Background: Olfactory training is a novel intervention that has been used to treat olfactory dysfunction. This study attempted to investigate the effect of olfactory training in patients with traumatic anosmia.
Methods: Patients with a clear history of anosmia after experiencing a head injury and whose phenyl ethyl alcohol (PEA) odor detection thresholds were -1 after steroid and zinc treatment were included. The patients were randomly divided into two groups, with patients in one group given a bottle of PEA and those in another group given a bottle of mineral oil for 3-month olfactory training. All the patients were followed up with a PEA threshold test and the traditional Chinese version of the University of Pennsylvania Smell Identification Test (UPSIT-TC). Magnetic resonance imaging was performed to measure the volume of the olfactory bulbs. Any patient whose PEA threshold result was below -1.01 or whose UPSIT-TC score increased four or more points was considered to have shown improvement in their olfactory function.

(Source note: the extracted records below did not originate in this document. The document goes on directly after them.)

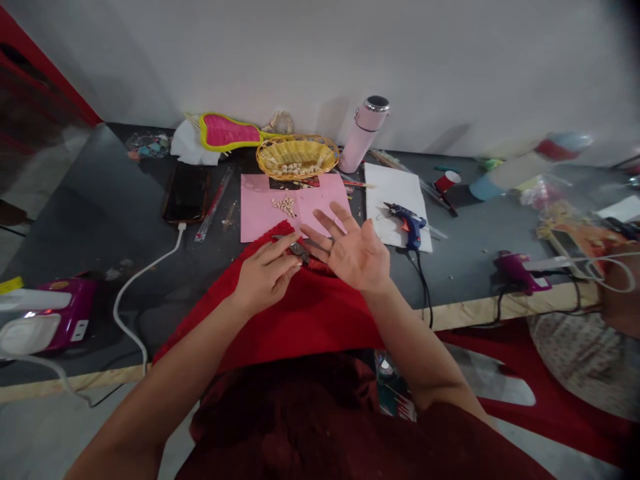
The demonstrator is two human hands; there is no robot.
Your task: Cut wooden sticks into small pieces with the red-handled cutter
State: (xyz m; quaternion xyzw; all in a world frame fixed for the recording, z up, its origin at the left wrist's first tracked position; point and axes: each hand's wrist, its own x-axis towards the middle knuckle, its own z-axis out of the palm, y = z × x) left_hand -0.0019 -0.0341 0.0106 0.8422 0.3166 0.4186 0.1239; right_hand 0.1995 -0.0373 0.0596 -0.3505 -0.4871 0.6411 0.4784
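Left hand [265,273]: fingers bunched near pliers [299,251], centre; grip can't be told
Right hand [359,257]: held open
Red cloth [315,313]: spread below

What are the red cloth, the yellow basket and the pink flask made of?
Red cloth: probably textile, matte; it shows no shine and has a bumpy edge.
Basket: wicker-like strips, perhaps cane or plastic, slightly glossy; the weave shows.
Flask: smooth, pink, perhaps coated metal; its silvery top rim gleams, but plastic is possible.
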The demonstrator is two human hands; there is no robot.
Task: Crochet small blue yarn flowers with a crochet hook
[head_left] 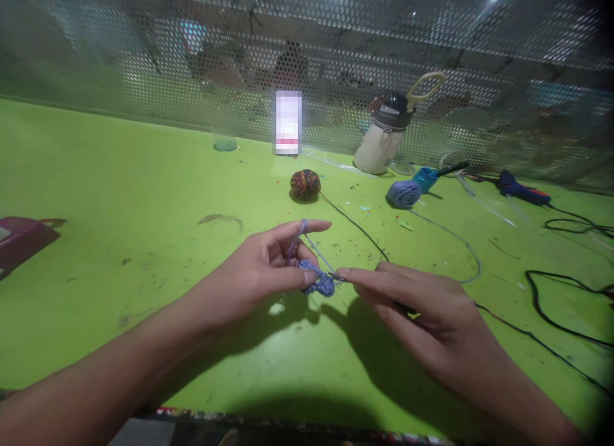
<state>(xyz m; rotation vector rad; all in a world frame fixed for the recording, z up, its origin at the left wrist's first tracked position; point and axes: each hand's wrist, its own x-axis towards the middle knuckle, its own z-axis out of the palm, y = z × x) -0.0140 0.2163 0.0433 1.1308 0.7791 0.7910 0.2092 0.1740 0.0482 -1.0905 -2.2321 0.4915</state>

Results: Forty-two patients received PEA olfactory training, whereas 39 received olfactory training with mineral oil. The improvement of PEA thresholds function was observed in 10 patients within the PEA group and in 2 patients in the mineral oil group. The frequency of improvement of threshold within the PEA group was significantly higher than that of the mineral oil group. Neither olfactory bulb volume nor UPSIT-TC score was significantly different between the two groups.
Conclusion: Our results showed that olfactory training with PEA can improve PEA odor threshold levels in patients with traumatic anosmia.